AIM OF THE EXERCISE: Return the number of lines below with "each" in them, and nothing else.

GIVEN MATERIAL:
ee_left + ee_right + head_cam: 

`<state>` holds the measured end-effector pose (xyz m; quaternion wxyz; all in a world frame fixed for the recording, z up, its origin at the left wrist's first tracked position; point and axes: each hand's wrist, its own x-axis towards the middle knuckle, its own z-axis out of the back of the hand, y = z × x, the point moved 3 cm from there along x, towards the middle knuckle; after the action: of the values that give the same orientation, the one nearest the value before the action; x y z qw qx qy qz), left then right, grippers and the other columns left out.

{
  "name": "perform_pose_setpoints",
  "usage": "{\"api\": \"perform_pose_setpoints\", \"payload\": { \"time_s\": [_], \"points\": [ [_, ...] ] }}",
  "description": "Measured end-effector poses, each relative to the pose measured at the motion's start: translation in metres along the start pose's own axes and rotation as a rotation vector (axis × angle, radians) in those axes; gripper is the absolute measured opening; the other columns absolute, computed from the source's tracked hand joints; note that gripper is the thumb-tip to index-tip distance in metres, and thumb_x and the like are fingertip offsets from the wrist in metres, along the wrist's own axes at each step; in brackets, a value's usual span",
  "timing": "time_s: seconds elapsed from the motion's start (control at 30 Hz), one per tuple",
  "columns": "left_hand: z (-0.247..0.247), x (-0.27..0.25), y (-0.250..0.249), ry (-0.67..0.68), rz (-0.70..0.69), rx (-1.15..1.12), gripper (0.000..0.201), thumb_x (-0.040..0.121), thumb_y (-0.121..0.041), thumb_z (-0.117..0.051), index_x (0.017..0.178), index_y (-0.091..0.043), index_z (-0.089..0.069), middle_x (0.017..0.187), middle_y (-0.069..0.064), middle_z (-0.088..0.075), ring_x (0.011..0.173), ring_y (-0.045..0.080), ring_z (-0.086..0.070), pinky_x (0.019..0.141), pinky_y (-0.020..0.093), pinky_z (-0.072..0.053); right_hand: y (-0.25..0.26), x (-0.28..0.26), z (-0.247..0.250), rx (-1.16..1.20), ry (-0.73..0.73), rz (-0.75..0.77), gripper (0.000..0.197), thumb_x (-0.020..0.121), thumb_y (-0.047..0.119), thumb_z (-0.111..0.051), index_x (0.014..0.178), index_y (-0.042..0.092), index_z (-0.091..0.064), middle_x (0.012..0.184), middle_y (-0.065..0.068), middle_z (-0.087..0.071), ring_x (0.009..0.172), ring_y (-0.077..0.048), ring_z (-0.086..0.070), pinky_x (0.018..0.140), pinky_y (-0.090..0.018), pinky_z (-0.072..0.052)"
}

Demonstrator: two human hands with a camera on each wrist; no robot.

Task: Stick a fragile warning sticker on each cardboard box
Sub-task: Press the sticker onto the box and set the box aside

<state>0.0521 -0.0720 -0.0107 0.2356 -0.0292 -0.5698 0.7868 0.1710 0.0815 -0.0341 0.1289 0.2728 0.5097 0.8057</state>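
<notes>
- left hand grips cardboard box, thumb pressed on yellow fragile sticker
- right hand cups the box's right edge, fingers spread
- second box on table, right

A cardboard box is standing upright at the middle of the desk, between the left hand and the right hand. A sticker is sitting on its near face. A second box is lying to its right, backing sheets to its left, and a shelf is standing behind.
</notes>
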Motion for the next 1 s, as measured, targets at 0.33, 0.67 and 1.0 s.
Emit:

OUTPUT OF THE TASK: 4